In addition to chronic inflammation of periodontal tissue, periodontal pathogenic bacteria can also be responsible for extrabuccal infections, such as brain abscesses, empyema and endocarditis, after entering the bloodstream through broken oral epithelial cells [3]. However, pelvic infection caused by oral pathogenic bacteria is rare, often resulting in delayed or incorrect diagnosis and treatment. A case of pelvic infection secondary to periodontitis is reported in this article, in order to enhance understanding for clinicians of this uncommon complication in patients with a common disease.
2. Case Presentation
A 48-year-old woman with a history of recurrent periodontitis for several years and dental implantation for one month (but no history of oral sex) was admitted to hospital with 14-day abdominal distention and pain. In the month leading to her admission, she experienced progressive abdominal enlargement and gained approximately 5 kg in weight, but denied experiencing fever, diarrhea or other discomfort. Clinical examination conducted at a local hospital revealed a white blood cell level of 12.08 × 109/L, C-reactive protein level of 51.13 mg/l, and the presence of multiple pelvic exudations and effusions visualized by abdominal computed tomography scan. The evidence indicated a potential pelvic infection, but despite treatment with successive antibacterial drugs, including metronidazole, piperacillin-tazobactam and doxycycline for 8 days, there was no significant improvement.
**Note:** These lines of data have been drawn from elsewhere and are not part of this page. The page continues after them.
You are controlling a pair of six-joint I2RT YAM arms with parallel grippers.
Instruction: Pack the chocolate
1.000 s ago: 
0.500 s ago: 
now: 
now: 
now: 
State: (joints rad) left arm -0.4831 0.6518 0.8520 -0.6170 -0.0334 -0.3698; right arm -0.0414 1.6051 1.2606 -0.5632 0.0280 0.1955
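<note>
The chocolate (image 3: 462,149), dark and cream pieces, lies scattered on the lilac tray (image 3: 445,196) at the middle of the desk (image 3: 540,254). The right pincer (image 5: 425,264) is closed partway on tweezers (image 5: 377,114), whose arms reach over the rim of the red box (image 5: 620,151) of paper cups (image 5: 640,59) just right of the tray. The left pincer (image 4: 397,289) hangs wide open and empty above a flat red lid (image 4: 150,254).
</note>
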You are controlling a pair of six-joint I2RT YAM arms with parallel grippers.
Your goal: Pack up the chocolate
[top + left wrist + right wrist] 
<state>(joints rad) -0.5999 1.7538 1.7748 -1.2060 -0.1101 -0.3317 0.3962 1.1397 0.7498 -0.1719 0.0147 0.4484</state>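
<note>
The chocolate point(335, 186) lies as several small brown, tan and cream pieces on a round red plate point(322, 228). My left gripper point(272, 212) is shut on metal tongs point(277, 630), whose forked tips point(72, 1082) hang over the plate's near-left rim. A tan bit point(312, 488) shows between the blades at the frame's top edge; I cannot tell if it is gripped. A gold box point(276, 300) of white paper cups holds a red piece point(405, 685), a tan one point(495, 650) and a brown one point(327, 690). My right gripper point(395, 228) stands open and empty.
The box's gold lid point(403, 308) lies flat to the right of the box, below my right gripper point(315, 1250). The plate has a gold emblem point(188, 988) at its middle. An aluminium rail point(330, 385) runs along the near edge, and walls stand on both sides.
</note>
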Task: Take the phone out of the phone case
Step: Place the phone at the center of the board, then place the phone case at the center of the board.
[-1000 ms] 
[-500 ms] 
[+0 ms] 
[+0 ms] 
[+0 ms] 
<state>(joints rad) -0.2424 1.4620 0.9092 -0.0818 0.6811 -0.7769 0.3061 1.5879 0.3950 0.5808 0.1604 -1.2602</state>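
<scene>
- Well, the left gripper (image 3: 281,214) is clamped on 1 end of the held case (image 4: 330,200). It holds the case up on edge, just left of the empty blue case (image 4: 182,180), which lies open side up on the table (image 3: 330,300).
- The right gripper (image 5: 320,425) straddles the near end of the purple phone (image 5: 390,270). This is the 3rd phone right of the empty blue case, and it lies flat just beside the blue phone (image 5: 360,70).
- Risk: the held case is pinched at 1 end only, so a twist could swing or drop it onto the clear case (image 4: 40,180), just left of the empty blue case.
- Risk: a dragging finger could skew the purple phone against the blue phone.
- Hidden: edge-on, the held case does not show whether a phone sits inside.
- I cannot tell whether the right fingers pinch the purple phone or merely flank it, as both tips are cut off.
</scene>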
The patient was therefore admitted to a general hospital. Laboratory test data collected throughout her treatment are shown in Table 1. Bacterial cultures of both blood and vaginal secretions yielded negative results. Further, pelvic ultrasound revealed pelvic effusion (Fig. 1a). Pelvic magnetic resonance imaging (MRI) then displayed multiple inflammatory encapsulated effusions, with the largest measuring 116 mm in length (Fig. 1b, c). After ruling out surgical contraindications, a laparoscopic procedure involving pelvic abscess removal, bilateral salpingectomy and abdominal adhesiolysis was performed under general anesthesia.
Table 1.
Hematological test results.
| Day 1⁎ | Day 7 | Day 15 | Day 20 | Day 23 | |
|---|---|---|---|---|---|
| WBC (×109/L) | 12.08 | 14.53 | 12.03 | Normal | Normal |
| PCT (ng/mL) | Normal | / | Normal | / | / |
| CRP (mg/L) | 51.13 | 67.60 | 63 | 32 | 9 |
| ALB (g/L) | / | / | 23.1 | 30.8 | 32.2 |
| D-D (mg/L FEU) | / | / | 26.88 | 6.80 | 7.52 |
Abbreviations: ALB, albumin; CRP, C-reactive protein; D-D, D dimer; PCT, procalcitonin; WBC, white blood cell.
The date when this pati⁎ent firstly complained of abdominal distention and pain was considered as Day 1.
Fig. 1.
Pelvic ultrasound (A), transvers section of basin MRI (B) and sagittal section of basin MRI (C). The red arrows show a pelvic effusion. (For interpretation of the references to colour in this figure legend, the reader is referred to the web version of this article.)
During intraoperative observation, it was noted that the greater omentum and intestinal tube were densely adhered and encased within a confined pelvic cavity. Upon isolating the adhesion along the abdominal wall, a substantial amount of yellow, friable and easily bleeding purulent material and pus were evident (Fig. 2). Subsequently, a gynecologist promptly aspirated the pus, collected pus samples for bacteria culture and metagenomic next-generation sequencing (mNGS), and sequentially excised the purulent tissues from the pelvic and abdominal regions. The abdominal cavity was then irrigated repeatedly with normal saline and metronidazole, and a negative-pressure drainage tube was placed to remove pus.
Fig. 2.
Laparoscopic exploration. The red arrow shows a pelvic effusion. (For interpretation of the references to colour in this figure legend, the reader is referred to the web version of this article.)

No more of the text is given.